**Prompt**:
Only the lines of the data below from the one with "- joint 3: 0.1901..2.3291" through the one with "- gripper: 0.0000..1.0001" are wanted. Repeat them exactly.

++++++++++

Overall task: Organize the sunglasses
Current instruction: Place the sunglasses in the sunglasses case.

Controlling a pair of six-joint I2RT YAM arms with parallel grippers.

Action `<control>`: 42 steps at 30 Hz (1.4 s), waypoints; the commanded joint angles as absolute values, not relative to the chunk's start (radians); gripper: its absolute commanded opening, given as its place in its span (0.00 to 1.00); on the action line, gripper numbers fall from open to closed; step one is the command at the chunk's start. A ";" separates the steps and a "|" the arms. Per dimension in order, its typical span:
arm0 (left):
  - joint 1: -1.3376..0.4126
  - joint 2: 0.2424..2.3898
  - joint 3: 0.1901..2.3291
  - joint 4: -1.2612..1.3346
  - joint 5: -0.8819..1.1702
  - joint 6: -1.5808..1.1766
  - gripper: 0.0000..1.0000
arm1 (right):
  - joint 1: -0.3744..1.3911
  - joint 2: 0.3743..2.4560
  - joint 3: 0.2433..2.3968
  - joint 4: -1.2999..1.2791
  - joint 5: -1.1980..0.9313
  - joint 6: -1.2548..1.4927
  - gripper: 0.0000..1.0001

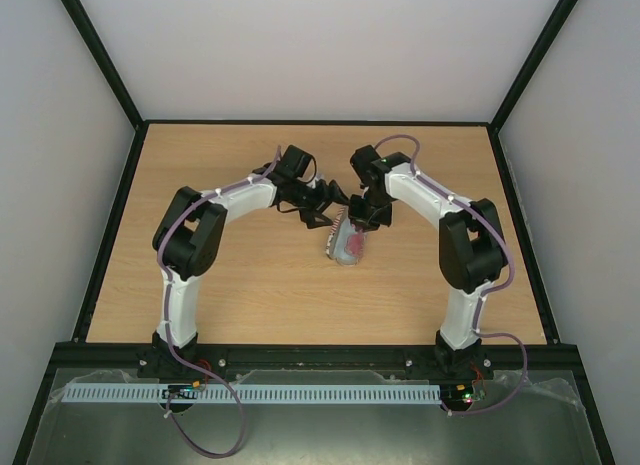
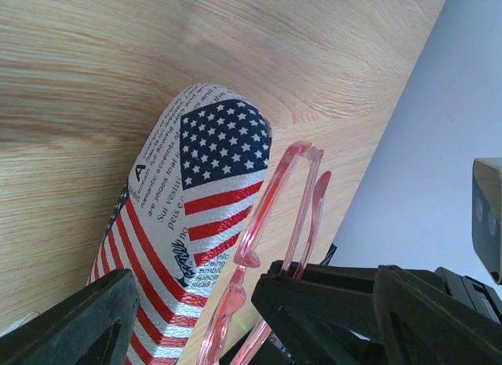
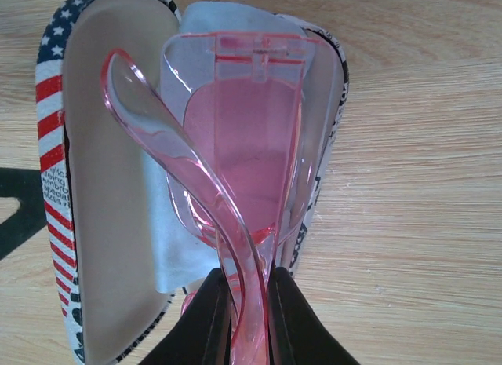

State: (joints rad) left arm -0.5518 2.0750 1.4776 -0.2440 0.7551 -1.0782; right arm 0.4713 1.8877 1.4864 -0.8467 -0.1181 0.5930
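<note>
The right wrist view alone shows the grip. The right gripper (image 3: 249, 310) has its two black fingers (image 3: 210, 322) pressed together on the small sunglasses with a thin translucent red-pink frame and red-tinted lenses (image 3: 251, 145). They stand folded straight ahead of the fingertips, one slim temple arm curving off to the left. Beyond them lies the oblong flag-patterned case (image 3: 53, 169), open. Its plain beige lining faces the camera, and a light-blue cloth (image 3: 174, 255) lies inside it, on the pale wooden table (image 3: 423, 184).

The left wrist view shows the outside of the case (image 2: 208, 184) instead: stars, stripes and printed text. The left gripper (image 2: 192, 302) is spread wide, and the case and the pink frame of the sunglasses (image 2: 246, 258) run down between its black fingers (image 2: 78, 322). Whether either finger touches the case cannot be told, since the lower edge cuts them off.

From above, the left gripper (image 1: 322, 207) and right gripper (image 1: 360, 223) meet over the case (image 1: 340, 247) at mid-table. There the sunglasses are only a pink smear, and the fingertips are too small to make out. In the right wrist view, the lower ends of the sunglasses are hidden behind the fingers.
</note>
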 commanded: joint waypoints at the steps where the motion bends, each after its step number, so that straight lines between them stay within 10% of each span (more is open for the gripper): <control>1: -0.564 2.030 1.462 -0.224 0.770 -1.098 0.84 | 0.476 1.913 1.485 -0.872 -0.118 0.618 0.01; 42: -0.587 1.975 1.362 -0.126 0.805 -1.149 0.85 | 0.477 2.009 1.483 -0.824 -0.091 0.700 0.01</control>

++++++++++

**Completed task**:
  - joint 3: 0.1901..2.3291
  - joint 4: -1.2612..1.3346
  - joint 5: -0.8819..1.1702
  - joint 6: -1.5808..1.1766
  - gripper: 0.0000..1.0000
arm1 (right):
  - joint 1: -0.3744..1.3911
  - joint 2: 0.3743..2.4560
  - joint 3: 0.2433..2.3968
  - joint 4: -1.2999..1.2791
  - joint 5: -1.1980..0.9313
  - joint 6: -1.2548..1.4927
  - gripper: 0.0000..1.0001

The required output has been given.